Will be praying for you.


----------



## poptart (Mar 10, 2008)

Good luck on your test.....I know what you mean about math...I've never been any good at math...But i'm a whiz at spelling and english........I'll be thinking of you....you'll do great just try not to be nervous.

Hugs, Blanche


----------



## donnad (Aug 22, 2006)

Good luck on the test!


----------



## Johita (Jul 10, 2009)

Good luck on your test tommorrow Liza - I'm sure you'll do fine. Its been years since I've taken a math course but maybe if its something you can review with your kids it will all come back to you - you know, like riding a bike ;-) Anyway, will be thinking of you.


----------



## uniquelovdolce (Mar 10, 2010)

Thanks guys ! i dislike math so much !! but ive been taking practice tests online n brushing up .. and yes my kids now more than i do , crazy .. to susan...its crazy they make us test for it cause we never use it , ever , lets say we had to prorate an account we would input the dates and the amt of killowatts use and the computer does the prorrating , so i guess its just procedure and i understand in life you must have some basic knowledge of math , all im saying is why must i test again when i had already passed this ! i mean ive been out of school for a while , i dont remember this stuff  im going to try my best its all i can do ..


----------



## pammy4501 (Aug 8, 2007)

All fingers are crossed!


----------



## LuluLolly (Oct 7, 2009)

I hate math also! Good luck on your test tomorrow. Think positive thoughts!


----------



## Snowbody (Jan 3, 2009)

uniquelovdolce said:


> Thanks guys ! i dislike math so much !! but ive been taking practice tests online n brushing up .. and yes my kids now more than i do , crazy .. to susan...its crazy they make us test for it cause we never use it , ever , l*ets say we had to prorate an account we would input the dates and the amt of killowatts use and the computer does the prorrating *, so i guess its just procedure and i understand in life you must have some basic knowledge of math , all im saying is why must i test again when i had already passed this ! i mean ive been out of school for a while , i dont remember this stuff  im going to try my best its all i can do ..


Liza - I guess they want you to know the math so *if there's a power failure* and your computer goes out you can do it.  As a Con Ed customer all my life I can poke as much fun at them as I want


----------



## uniquelovdolce (Mar 10, 2010)

:HistericalSmiley::HistericalSmiley:


Snowbody said:


> Liza - I guess they want you to know the math so *if there's a power failure* and your computer goes out you can do it.  As a Con Ed customer all my life I can poke as much fun at them as I want


----------



## Maglily (Feb 3, 2009)

Looks like you have been preparing...doing practise tests is a good idea.

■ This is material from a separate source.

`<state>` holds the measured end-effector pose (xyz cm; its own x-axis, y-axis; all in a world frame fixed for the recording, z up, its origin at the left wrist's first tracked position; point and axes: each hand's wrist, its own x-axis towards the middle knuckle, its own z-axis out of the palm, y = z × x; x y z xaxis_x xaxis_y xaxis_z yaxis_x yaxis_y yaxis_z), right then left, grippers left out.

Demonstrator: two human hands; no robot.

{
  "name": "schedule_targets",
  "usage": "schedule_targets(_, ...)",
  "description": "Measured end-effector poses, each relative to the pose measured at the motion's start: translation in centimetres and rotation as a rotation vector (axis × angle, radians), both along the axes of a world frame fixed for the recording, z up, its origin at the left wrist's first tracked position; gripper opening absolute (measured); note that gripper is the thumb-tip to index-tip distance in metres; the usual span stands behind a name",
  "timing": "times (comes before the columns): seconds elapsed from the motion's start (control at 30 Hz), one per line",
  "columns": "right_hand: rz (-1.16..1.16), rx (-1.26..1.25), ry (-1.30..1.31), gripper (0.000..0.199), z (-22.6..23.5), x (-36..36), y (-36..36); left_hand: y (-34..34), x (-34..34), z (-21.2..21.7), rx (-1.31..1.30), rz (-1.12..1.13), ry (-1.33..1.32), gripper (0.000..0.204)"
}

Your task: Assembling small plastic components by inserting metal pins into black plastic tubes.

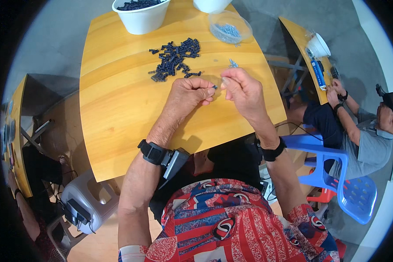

Just relax and remember to breathe, and remember too that you passed it before you can do it again.:thumbsup:


----------



## mary-anderson (Jan 12, 2010)

Best of luck Liza!!!! Just take your time, you'll do fine.:thumbsup:


----------



## Maltbabe (Oct 10, 2010)

*Fingers crossed*

I pray it all goes well for you tomorrow!!! please be confident. Anticipation is always the worst!!!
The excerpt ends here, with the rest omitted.